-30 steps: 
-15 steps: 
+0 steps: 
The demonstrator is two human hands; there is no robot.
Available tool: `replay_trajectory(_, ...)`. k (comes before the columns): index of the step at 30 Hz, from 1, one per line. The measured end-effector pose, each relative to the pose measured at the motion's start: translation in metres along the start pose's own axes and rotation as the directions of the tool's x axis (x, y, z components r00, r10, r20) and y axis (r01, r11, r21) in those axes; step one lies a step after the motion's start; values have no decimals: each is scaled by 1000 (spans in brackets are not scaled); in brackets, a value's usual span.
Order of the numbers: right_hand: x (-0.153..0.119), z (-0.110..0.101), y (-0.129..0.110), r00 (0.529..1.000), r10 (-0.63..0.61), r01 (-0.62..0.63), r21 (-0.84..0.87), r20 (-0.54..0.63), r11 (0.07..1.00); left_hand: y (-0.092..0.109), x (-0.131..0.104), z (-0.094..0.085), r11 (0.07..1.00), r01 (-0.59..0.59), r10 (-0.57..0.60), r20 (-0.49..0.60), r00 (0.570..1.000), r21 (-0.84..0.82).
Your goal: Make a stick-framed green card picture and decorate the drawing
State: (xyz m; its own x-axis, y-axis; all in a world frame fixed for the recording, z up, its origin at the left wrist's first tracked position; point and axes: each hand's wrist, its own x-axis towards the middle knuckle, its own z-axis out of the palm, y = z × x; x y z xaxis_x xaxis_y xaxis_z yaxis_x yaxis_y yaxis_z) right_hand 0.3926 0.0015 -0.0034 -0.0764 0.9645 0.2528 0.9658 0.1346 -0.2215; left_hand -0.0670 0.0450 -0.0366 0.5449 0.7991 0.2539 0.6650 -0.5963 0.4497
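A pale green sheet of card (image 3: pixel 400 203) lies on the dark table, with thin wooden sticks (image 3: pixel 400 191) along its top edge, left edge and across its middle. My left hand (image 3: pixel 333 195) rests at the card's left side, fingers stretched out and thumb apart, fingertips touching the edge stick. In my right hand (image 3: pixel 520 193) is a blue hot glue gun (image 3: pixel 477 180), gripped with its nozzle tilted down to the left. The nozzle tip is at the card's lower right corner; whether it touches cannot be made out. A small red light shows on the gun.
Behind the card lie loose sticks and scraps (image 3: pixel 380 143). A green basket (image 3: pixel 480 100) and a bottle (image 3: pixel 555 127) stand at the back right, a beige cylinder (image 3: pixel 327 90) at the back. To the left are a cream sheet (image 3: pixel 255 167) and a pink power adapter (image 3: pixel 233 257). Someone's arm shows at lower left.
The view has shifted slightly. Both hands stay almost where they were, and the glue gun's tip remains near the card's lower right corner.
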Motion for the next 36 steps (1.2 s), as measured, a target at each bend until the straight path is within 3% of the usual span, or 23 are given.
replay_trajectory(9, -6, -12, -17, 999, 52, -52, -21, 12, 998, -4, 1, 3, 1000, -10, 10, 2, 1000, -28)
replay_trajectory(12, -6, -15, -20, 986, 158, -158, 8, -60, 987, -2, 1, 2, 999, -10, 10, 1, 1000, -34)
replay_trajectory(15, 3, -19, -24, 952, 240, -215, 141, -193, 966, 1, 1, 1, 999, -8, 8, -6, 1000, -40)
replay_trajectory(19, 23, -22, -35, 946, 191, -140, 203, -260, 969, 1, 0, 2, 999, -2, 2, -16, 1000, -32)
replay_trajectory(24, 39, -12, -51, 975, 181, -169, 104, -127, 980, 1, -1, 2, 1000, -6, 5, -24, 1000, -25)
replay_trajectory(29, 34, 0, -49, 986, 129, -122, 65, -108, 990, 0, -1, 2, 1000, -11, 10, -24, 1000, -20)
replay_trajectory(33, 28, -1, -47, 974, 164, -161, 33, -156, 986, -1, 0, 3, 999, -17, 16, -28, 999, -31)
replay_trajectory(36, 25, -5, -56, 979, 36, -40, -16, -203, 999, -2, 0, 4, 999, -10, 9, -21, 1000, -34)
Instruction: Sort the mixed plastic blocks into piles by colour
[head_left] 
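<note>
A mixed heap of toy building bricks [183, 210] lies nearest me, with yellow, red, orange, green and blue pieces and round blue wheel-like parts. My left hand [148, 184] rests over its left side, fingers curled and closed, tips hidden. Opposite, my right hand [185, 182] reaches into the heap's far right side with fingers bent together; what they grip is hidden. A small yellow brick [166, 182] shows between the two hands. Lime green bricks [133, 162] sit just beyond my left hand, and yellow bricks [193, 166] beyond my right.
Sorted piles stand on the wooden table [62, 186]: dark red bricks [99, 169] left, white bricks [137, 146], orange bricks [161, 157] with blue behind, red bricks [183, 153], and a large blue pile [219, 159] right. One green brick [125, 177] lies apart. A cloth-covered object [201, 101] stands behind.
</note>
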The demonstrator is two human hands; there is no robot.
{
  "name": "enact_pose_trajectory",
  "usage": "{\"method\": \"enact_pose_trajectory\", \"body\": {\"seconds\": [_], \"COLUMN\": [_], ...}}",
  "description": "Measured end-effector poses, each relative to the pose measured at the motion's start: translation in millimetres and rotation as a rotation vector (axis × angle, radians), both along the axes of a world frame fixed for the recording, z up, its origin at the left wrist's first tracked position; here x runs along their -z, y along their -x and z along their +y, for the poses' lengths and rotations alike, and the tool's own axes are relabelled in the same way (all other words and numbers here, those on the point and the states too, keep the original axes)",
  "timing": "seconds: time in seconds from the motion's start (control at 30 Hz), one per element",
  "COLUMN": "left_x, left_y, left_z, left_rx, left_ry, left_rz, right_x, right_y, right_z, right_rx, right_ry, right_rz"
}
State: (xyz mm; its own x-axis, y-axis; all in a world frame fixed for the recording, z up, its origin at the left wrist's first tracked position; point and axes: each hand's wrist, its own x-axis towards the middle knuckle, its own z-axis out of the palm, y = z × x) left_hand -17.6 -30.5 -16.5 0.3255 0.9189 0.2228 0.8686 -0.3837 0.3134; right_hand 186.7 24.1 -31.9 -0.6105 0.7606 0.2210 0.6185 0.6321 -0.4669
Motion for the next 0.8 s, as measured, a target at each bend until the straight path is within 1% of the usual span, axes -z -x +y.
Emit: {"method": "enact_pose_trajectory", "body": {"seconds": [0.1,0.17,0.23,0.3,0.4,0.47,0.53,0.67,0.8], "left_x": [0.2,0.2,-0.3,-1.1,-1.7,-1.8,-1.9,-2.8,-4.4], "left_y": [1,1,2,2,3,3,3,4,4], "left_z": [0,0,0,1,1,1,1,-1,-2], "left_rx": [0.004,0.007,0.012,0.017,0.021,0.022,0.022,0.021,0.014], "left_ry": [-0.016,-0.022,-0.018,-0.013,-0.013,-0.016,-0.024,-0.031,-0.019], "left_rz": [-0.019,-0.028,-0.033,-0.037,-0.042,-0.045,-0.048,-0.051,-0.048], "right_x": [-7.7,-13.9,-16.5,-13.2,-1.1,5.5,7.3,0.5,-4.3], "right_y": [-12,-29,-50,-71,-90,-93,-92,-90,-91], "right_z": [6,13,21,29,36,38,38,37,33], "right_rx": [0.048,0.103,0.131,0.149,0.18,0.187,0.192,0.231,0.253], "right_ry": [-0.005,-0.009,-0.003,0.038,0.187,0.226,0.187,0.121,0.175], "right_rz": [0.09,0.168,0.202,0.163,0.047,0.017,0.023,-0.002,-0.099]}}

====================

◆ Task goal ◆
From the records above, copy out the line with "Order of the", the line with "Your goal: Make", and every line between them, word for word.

◆ Solved exercise ◆
Order of the numbers: right_hand: x (-0.153..0.119), z (-0.110..0.101), y (-0.129..0.110), r00 (0.529..1.000), r10 (-0.63..0.61), r01 (-0.62..0.63), r21 (-0.84..0.87), r20 (-0.54..0.63), r11 (0.07..1.00); left_hand: y (-0.092..0.109), x (-0.131..0.104), z (-0.094..0.085), r11 (0.07..1.00), r01 (-0.59..0.59), r10 (-0.57..0.60), r20 (-0.49..0.60), r00 (0.570..1.000), r21 (-0.84..0.82).
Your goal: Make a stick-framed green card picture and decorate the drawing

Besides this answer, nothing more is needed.